» WHAT THIS TASK INVOLVES: When you reach the line containing "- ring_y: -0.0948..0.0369" in the data below, begin returning lines exactly as written, and stop once the line containing "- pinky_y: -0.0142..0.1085" has been returned.

[Opening DATASET SECTION section]

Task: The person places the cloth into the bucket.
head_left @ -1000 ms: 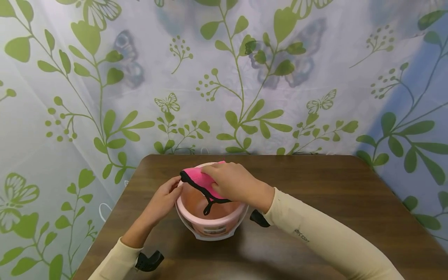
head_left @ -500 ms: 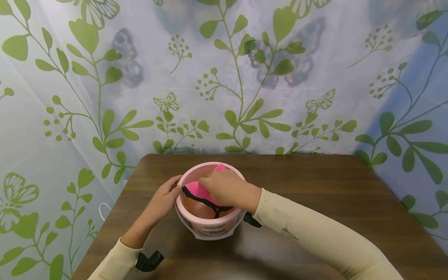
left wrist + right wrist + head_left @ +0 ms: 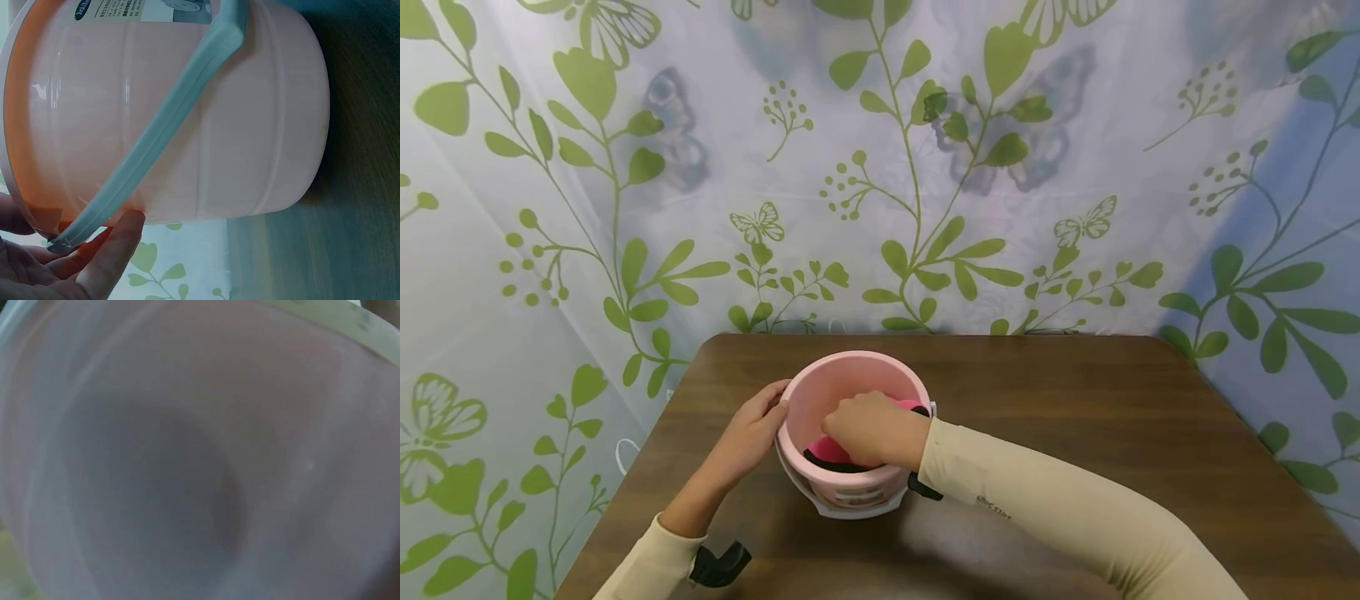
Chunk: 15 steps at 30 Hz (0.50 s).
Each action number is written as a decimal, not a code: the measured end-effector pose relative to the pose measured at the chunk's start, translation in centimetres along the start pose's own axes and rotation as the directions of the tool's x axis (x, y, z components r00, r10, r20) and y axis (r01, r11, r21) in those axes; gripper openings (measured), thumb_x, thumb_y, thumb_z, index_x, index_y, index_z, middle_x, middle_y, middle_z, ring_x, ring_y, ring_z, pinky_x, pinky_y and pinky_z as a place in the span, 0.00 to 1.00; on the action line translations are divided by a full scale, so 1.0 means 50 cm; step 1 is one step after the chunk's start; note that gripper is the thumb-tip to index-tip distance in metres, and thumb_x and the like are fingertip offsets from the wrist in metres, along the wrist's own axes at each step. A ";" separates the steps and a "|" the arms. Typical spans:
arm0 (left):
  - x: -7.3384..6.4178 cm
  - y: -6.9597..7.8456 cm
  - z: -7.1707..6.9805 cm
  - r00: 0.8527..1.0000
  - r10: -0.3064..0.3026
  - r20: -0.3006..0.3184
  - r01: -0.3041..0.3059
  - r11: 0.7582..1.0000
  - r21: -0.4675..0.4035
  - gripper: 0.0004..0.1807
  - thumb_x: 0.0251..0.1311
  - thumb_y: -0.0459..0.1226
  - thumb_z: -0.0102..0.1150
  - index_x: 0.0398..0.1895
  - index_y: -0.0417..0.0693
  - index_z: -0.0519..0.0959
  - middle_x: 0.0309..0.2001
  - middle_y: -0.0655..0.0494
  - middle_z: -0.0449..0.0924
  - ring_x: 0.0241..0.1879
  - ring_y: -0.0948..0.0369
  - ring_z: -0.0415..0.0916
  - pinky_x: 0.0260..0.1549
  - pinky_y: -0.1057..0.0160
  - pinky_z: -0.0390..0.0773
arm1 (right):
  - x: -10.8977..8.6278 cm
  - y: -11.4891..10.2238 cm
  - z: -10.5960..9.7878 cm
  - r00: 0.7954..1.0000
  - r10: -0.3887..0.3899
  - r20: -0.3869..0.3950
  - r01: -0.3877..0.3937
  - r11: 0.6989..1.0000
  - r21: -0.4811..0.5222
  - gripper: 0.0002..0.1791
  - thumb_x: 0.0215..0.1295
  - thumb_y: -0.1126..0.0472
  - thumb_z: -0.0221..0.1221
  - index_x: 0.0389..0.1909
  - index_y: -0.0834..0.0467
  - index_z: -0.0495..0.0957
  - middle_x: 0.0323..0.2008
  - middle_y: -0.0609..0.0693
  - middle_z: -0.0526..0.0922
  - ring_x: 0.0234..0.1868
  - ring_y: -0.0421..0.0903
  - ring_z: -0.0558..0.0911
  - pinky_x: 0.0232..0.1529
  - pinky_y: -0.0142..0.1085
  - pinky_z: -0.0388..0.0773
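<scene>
A pink bucket (image 3: 859,360) with a white handle stands upright on the table. My left hand (image 3: 758,421) grips its rim at the left, thumb and fingers on either side; in the left wrist view the fingers (image 3: 112,250) lie against the outer wall beside the pale handle (image 3: 156,134). My right hand (image 3: 874,429) is down inside the bucket, fingers curled on a pink cloth (image 3: 829,450) with black edging. Most of the cloth is hidden by the hand and the bucket's front wall. The right wrist view is filled by the blurred bucket wall (image 3: 281,425).
The brown wooden table (image 3: 1075,400) spreads around the bucket, its far edge close to a leaf-patterned curtain (image 3: 820,250). Black wrist mounts (image 3: 721,564) are on both forearms. A white cable loop (image 3: 623,457) shows beyond the table's left edge.
My right hand has lowered the pink cloth from above the rim down into the bucket, shifting slightly left. The left hand keeps its hold on the rim, and the bucket stays put.
</scene>
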State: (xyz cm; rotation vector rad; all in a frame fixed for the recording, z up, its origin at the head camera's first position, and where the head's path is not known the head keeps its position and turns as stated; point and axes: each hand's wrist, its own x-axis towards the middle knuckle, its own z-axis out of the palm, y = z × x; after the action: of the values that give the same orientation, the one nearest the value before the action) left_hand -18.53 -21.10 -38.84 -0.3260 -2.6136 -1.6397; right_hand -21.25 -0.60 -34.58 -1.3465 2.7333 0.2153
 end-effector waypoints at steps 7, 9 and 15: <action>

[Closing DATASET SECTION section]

» TASK RESPONSE:
  - ring_y: -0.0948..0.0369
  - ring_z: -0.0415..0.0916
  - pinky_x: 0.0260..0.1549
  - pinky_y: -0.1057..0.0160
  - pinky_z: -0.0390..0.0773
arm1 (right):
  - x: -10.8977..8.6278 cm
  - y: -11.4891..10.2238 cm
  - z: -10.5960..9.7878 cm
  - r00: 0.7954..1.0000
  - r10: -0.3887..0.3899
  - r20: -0.3869..0.3950
  - r01: -0.3877..0.3937
  - r11: 0.6989..1.0000
  - r21: -0.4811..0.5222
  - gripper: 0.0002..0.1791
  - thumb_x: 0.0215..0.1295
  - thumb_y: -0.1126..0.0472
  - thumb_z: -0.0221..0.1221
  - index_x: 0.0389..0.1909
  - index_y: -0.0834..0.0467
  - index_z: -0.0495..0.0957
  - middle_x: 0.0323..0.2008
  - middle_y: -0.0609..0.0693
  - middle_z: -0.0526..0.0922
  - ring_x: 0.0234..0.1868
  - ring_y: -0.0421..0.0903
  - ring_z: -0.0558..0.0911
  - pinky_x: 0.0232..0.1529
  - pinky_y: -0.0142..0.1085

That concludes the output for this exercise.